Recording eye movements in mice: a new approach to investigate the molecular basis of cerebellar control of motor learning and motor timing.

The vestibulocerebellum is involved in the control of compensatory eye movements. To investigate its role in learning and timing of motor behavior, we investigated compensatory eye movements in mice with the use of search coils. Wild-type mice showed the ability to increase the gain of their vestibulo-ocular reflex by visuovestibular training. This adaptation did not occur in lurcher mice, a natural mouse mutant that completely lacks Purkinje cells. During the optokinetic reflex the phase of the eye movements of lurcher mice in reference to the stimulus lagged behind that of wild-type littermates, whereas during the vestibulo-ocular reflex it led that of the wild-type mice. During combined optokinetic and vestibular stimulation, the phase of the lurcher mice lagged behind that of the wild-type mice at the low stimulus frequencies, whereas it led the phase of the wild-type mice at the high frequencies.
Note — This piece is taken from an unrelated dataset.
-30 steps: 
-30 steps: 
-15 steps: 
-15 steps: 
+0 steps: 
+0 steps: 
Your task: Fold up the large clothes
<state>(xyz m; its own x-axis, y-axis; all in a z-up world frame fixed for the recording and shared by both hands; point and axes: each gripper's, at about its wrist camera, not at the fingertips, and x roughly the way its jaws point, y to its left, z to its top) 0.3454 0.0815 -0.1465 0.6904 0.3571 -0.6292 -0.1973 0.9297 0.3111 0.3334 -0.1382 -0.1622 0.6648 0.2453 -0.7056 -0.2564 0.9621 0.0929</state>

In addition, the optokinetic response of the lurcher mice showed a significantly longer latency during constant-velocity step stimulation than that of the wild-type mice. We conclude that Purkinje cells are necessary for both learning and timing of compensatory eye movements in mice. The present description of gain adaptation and phase dynamics provides the basis for studies in which the molecular mechanisms of cerebellar control of compensatory eye movements are investigated with the use of genetically manipulated mice.